Lembrei, ainda, do acidente ocorrido no Réveillon de 1988, quando o barco Bateau Mouche naufragou na Baía da Guanabara, no Rio de Janeiro. Disse a ela: ”Enquanto o pessoal do barco estava bebendo champanha, uísque, vodka, vinho e cerveja, ninguém tinha morrido!... Foi só começarem a beber água, morreram 55 pessoas!”.
Fui além, lembrando à cobra, quer dizer, à sogra, o episódio do Tsunami ocorrido em 2004, no Oceano Índico, causando a morte de mais de 230 mil pessoas em 14 países diferentes. Perguntei a ela: “Tsunami é feito de quê?... De água!... A senhora já viu algum tsunami de cerveja?... Viu?”.

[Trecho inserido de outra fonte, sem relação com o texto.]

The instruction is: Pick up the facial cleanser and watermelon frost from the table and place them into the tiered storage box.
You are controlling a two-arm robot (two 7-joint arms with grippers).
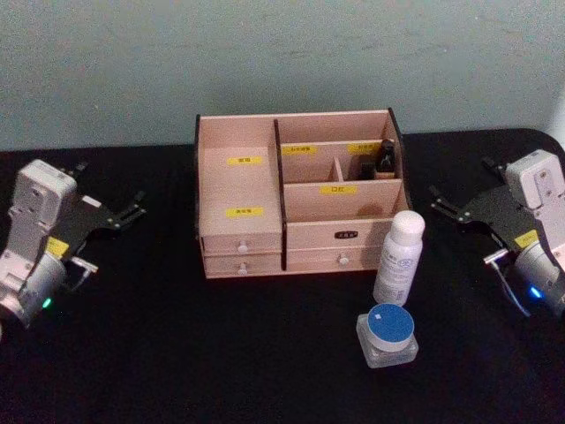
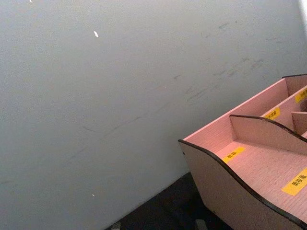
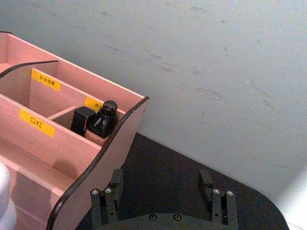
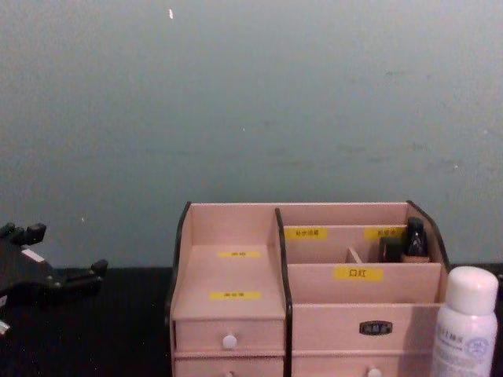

Continuei o discurso: “Ninguém limpa o teclado do computador ou algum outro aparelho com água!... Usa álcool!... A água enferruja!... O álcool, não!”... E completei meu massacre verbal: “Qual a primeira coisa que a senhora faz quando sofre um arranhão no braço ou na perna?... Com certeza, passa álcool no local, para evitar alguma infecção!... Sabe por quê?... Porque o álcool limpa, purifica!... Por isso, quando estou na ‘Quinta Sem Lei’ eu não estou enchendo a cara, como a senhora gosta de dizer!... Eu estou participando, com meus amigos, de uma cerimônia de purificação!”. Ela ia me jogar uma panela, mas ainda bem que eu acordei.


Deixando a brincadeira de lado, vai um conselho a você, meu querido leitor. No almoço deste domingo, escolha um bom vinho e faça um merecido brinde às maravilhosas e inesquecíveis mulheres da sua vida.